TORONTO, ONTARIO - On 16 September 2001, I made my way to Logan International Airport in Boston, Massachusetts to catch one of the first trans-Atlantic flights after the "9/11 Attacks" in order to make a business meeting in Europe. The trip was memorable on a number of levels, from being driven to a nearly-deserted Terminal A (since demolished) in a Corvette and being dropped off right at the door to flying right above Ground Zero as it was still burning in order to catch a connecting flight from Newark, New Jersey.
As Islamophobia has clearly taken over the United States, another memory from that day has come back. In that nearly-deserted terminal at Logan, as I awaited my commuter flight to New Jersey, there was a young man hanging out in a corner of the waiting area, alone. Looking extremely nervous, he was bearded and appeared to be of middle eastern origin, despite wearing stylish western clothes. He was younger than me, probably college age. Even if he wasn't from the middle east, he was likely facing suspicion wherever he turned around the airport. Nobody went near him that I noticed. He really looked like he was suffering.
In retrospect, I wonder if he was one of the elites from Saudi Arabia or other middle eastern regimes with strong ties with the United States that was being evacuated to his home country. Some royal family members allegedly moved on military aircraft, but others moved on commercial aircraft as soon as they started operating, and it seems entirely possible that he was in this category.
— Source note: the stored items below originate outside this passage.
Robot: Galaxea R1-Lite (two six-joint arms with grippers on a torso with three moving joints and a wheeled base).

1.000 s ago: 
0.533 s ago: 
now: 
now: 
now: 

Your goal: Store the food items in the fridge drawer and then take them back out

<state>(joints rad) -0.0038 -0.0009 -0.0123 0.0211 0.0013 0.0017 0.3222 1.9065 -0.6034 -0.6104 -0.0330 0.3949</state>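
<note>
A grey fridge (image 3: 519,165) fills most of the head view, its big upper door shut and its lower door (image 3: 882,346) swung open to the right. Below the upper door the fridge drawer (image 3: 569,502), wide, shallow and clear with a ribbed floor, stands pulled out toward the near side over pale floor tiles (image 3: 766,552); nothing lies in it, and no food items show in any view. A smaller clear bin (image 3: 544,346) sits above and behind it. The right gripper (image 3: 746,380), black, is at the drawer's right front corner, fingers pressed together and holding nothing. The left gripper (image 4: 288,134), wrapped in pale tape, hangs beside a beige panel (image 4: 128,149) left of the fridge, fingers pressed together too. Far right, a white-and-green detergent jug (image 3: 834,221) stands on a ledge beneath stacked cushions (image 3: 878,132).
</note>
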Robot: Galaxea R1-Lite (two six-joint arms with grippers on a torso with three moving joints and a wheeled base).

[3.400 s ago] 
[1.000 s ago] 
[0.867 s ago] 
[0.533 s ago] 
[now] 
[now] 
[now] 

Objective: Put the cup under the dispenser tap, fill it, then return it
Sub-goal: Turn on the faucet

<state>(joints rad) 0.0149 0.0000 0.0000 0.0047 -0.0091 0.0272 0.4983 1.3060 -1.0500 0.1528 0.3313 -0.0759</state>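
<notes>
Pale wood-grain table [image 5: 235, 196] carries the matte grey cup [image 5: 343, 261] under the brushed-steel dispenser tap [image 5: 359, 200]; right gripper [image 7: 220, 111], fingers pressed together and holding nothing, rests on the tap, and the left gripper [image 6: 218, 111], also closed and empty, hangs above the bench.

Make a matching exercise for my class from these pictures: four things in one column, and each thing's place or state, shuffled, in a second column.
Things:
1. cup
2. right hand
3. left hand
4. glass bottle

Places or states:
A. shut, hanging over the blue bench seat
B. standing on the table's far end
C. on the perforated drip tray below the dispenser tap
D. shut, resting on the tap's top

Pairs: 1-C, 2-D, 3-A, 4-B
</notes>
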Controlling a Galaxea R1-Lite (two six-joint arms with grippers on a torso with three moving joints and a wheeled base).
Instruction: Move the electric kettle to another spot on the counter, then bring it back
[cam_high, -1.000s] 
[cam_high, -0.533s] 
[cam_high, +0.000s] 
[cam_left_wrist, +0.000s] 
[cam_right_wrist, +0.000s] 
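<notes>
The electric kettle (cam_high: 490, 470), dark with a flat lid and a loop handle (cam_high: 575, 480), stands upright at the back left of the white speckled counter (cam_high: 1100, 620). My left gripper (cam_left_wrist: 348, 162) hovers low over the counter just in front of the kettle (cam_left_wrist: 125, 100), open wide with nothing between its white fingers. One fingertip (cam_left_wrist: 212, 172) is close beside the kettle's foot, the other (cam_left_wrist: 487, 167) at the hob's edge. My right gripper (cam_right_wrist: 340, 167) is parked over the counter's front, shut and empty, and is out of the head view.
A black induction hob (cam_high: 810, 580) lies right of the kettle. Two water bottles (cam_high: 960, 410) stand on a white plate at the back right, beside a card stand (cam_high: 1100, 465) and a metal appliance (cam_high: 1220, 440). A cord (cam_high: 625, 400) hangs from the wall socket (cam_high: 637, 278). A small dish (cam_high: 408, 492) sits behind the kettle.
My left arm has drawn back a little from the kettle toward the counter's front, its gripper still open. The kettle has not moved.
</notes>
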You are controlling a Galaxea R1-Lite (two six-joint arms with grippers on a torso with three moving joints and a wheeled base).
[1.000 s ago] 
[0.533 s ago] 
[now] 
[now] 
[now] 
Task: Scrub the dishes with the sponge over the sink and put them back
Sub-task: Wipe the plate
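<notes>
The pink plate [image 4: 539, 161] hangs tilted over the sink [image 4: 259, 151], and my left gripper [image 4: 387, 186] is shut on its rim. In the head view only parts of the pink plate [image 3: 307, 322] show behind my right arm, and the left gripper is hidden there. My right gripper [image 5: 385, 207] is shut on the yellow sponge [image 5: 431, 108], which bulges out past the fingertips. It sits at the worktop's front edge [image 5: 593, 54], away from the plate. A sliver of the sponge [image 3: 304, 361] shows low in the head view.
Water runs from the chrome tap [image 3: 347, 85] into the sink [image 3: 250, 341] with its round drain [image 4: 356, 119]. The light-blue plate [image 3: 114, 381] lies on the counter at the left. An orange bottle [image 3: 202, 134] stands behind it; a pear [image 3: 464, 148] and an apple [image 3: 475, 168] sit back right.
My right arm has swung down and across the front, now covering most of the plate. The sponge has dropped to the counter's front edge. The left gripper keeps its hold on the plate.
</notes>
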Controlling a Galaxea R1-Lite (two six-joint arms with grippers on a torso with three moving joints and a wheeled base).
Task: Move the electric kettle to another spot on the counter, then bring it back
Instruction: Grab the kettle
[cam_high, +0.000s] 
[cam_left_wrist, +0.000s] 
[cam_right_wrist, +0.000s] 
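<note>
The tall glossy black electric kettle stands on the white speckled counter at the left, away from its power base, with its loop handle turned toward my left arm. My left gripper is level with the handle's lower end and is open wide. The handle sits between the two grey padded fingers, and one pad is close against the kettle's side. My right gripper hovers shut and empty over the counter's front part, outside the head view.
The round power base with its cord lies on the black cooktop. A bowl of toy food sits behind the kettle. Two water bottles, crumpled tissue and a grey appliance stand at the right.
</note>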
I didn't approach him to find out, not because I feared him or didn't want to be associated with someone that "looked like a terrorist," but because I was exhausted at the time. When I went to work that day, I didn't have a plane ticket and wasn't expecting to get one, so it was a mad scramble to head home, pack, and make it to the airport in time to catch my flight. I simply didn't have any social energy at the time.
The man was on my flight to Newark, and I remember him in the boarding area for the trans-Atlantic flight to Zurich. By that time, I was so engrossed by the radio coverage of the recovery efforts on WNYC that I paid attention to little else. I don't remember seeing him when we left the plane in Zurich.
I wish I had spoken with him. Perhaps he wouldn't have wanted to talk. Perhaps my suspicions now are completely incorrect, and he was actually a young banker heading back to a home base in Zurich, or some other equally mundane story. Regardless, I bet he would have had a interesting perspective to offer on traveling when everyone was wary of you.
Now, it's not just young Islamic-looking men traveling on airplanes that are viewed with suspicion. Now, it seems to be that any Islamic person in any role in the United States is viewed with suspicion. Looking at how miserable the man at the airport seemed to be, I can hardly imagine what it must be like to deal with that all the time. If the man was heading to his home country, it was unfortunately a very wise move. Islamophobia may not have instantly gripped the United States as some had feared, but it would rise, and this year, we have learned just how widespread it has become.